The Oblates at the time of Eugene (and still today) were missionaries who wanted to spend all their time and energy evangelizing. None of them wanted to be in administration or formators of novices or scholastics. Father Guibert was a case in point. He did an excellent task of being novice master, but the sedentary life made him ill. When he was sent to recuperate by being involved in parish missions, his health returned. This pattern happened more than once.
Providence gave us in Fr. Guibert a master of novices who seemed to me quite apt to fill this very important post. He applied himself to the task with all his heart at the outset but his health, which had never been good, began to fluctuate. It became necessary to give him a change of air and free him entirely from this employment. However it is the most important task there is in the Society; without a novitiate, the Society is done for.
So, Eugene appointed Fr Honorat to be novice master. Just recently we saw some of the letters Eugene wrote to him to try to calm his missionary zeal. Now he was being asked to give up the missionary work that he loved and was so good at, for an essential ministry within the Oblates.
… So at this time the heart of our novitiate must be very sound and for this we need a master of novices. This master of novices is you,2 my dear Fr. Honorat, who combine an unshakeable loyalty to the Society with a love of order and regularity. I have thought this matter through. I would have wished to find someone else in order to leave you at Nimes where you are doing well but there is no one else in the Society and no one will take it amiss that I put this task above everything else, given that it is a question of training the members who are to save it from dying out.
Begin the day you receive my letter to converse with Fr. Guibert on this matter; ask him to communicate to you the result of the study that he had to do at the time in order to discharge his task well, discuss it at length with him and deeply. Read some books which are related to this new occupation.
Eugene invites Honorat to recognize the value of the self-sacrifice that is being asked of him for the good of the future of the Oblates.
I hope, my dear Father Honorat, that you have reflected yourself on the excellence of religious virtues so that you now find yourself totally detached as to whatever obedience may call for. The Lord usually blesses such a disposition by the most unexpected successes…
The good God will provide for the rest, for I do not hide from myself that the missions will suffer, but never mind – all must be sacrificed for the novitiate, because all the good that the Society will be able to do in future depends therefrom, and we ought to recognize that if this one or that one had made a good novitiate, they would be far less imperfect than they are..
Letter to Jean Baptiste Honorat, 4 May 1828, EO VII n 299
“In Christ we see a maturity of love that flowers in self-sacrifice and forgiveness; a maturity of power that never swerves from the ideal of service; a maturity of goodness that overcomes every temptation, and, of course, we see the ultimate victory of life over death itself.” Vincent Nichols
I think of Eugene who so much wanted to be able to ‘preach missions’ – it was how he began, what he loved to do and what he was so very good at.
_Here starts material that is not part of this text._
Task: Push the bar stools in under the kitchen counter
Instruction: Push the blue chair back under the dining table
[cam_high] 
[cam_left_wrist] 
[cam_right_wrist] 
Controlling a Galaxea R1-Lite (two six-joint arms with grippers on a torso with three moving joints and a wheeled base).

He spent years as Vicar General to his uncle Fortune, giving the job all that he had. He in many ways spent the rest of his live in administrative positions, even as Superior General to his community. He truly lived out his “all for God”, his love for the Church, his love for his community of Oblates.
I find myself picturing Jesus with the water and towel, washing the feet of his disciples when he could so easily of told another to do it. That ‘maturity of love’ that fullness of love. I think of Mother Theresa who lived that out, loving, serving, it was her life.
As I sit here, reflecting a Psalm which has been running through my mind off and on for the past few weeks again finds voice from within me. “Here I am Lord, I come to do your will.” How do I love? How do I give of myself, totally – is it with an end goal in mind? Do I love and give with a view to how much I will get back? Do I have to be always in the foreground or am I able to step back towards and into the shadows? What does my oblation look like as reflected back from eyes of Jesus?
And I think of my daily prayer; “Lord make me little, hidden, ordinary. Make me a lamp to my neighbour’s feet.” Doesn’t sound very grand at all. There are a lot of ‘little deaths to myself’ in all of that. And yet I can do no less than to love this way. There is a love so great that when it beckons we are powerless to do other than run towards it, even if it calls to us from the Cross. I come here to be reminded of that.